If a line in the data below includes the string "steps", please return a copy of it.

** DATASET EXCERPT follows **

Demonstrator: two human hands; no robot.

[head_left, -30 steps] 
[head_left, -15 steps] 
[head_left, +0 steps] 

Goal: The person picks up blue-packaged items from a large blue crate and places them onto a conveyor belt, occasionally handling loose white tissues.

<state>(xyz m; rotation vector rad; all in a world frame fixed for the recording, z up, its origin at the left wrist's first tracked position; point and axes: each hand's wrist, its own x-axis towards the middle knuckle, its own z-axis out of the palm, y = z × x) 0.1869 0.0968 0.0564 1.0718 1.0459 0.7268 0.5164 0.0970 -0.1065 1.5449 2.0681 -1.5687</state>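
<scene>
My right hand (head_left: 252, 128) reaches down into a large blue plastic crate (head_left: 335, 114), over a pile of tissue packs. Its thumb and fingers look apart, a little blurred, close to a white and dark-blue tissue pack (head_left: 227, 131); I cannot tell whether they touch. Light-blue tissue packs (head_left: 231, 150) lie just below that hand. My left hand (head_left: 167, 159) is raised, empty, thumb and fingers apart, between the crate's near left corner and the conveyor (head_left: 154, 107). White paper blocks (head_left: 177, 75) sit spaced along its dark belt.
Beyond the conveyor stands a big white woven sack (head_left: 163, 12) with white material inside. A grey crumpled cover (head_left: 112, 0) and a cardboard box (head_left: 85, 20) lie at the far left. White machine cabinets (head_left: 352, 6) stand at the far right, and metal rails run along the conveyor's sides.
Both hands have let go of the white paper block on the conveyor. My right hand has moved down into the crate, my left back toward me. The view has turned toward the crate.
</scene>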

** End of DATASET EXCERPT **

_RESULT OF THE EXERCISE_
[head_left, -30 steps] 
[head_left, -15 steps] 
[head_left, +0 steps] 

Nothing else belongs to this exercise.